Under the conditions of the study, the 96-hour ErC50 was determined to be 39% of a 100 mg/L WAF (7.0 mg/L meas., geo. mean), while the 96-hour NOEC was determined to be 6.4% of a 100 mg/L WAF (1.1 mg/L meas., geo. mean).

Description of key information

The 96-hour ErC50 was determined to be 39% of a 100 mg/L WAF (7.0 mg/L meas., geo. mean), while the 96-hour NOEC was determined to be 6.4% of a 100 mg/L WAF (1.1 mg/L meas., geo. mean).

Key value for chemical safety assessment

EC50 for freshwater algae:

7 mg/L

EC10 or NOEC for freshwater algae:

1.1 mg/L

Additional information

The effect of the test material on the growth of the freshwater green algae, Raphidocelis subcapitata was investigated in a study which was conducted in accordance with the standardised guidelines OECD 201 and OCSPP 850.4500, and under GLP conditions.
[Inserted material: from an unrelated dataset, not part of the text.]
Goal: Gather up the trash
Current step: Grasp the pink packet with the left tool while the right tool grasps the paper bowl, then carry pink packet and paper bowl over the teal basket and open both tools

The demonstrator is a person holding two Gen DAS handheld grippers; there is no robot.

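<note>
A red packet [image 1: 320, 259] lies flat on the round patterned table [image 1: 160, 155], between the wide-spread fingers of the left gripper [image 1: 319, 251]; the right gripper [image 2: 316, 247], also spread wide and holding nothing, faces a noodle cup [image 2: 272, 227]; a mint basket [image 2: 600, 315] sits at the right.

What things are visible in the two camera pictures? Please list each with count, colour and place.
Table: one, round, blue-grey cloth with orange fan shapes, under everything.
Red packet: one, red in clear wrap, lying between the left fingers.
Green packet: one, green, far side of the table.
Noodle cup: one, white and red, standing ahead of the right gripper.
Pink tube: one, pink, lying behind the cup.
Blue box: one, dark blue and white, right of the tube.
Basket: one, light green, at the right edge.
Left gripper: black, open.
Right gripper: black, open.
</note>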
During the study the Raphidocelis subcapitata was exposed to water accomodated fractions of test material at nominal loading rates of 1.0, 2.6, 6.4, 16, 40, and 100% of a 100 mg/L water-accommodated fraction (WAF) under static test conditions. Analysis of the test solutions by gas chromatography revealed that these nominal loading rates related to geometric mean measured concentrations of 0.17, 0.45, 1.1, 2.7, 7.1, and 19 mg/L. Following 96 hours exposure, cells counts were determined and used for the calculation of the specfic growth rates.

Under the conditions of the study, the 96-hour ErC50 was determined to be 39% of a 100 mg/L WAF (7.0 mg/L meas., geo. mean), while the 96-hour NOEC was determined to be 6.4% of a 100 mg/L WAF (1.1 mg/L meas., geo. mean).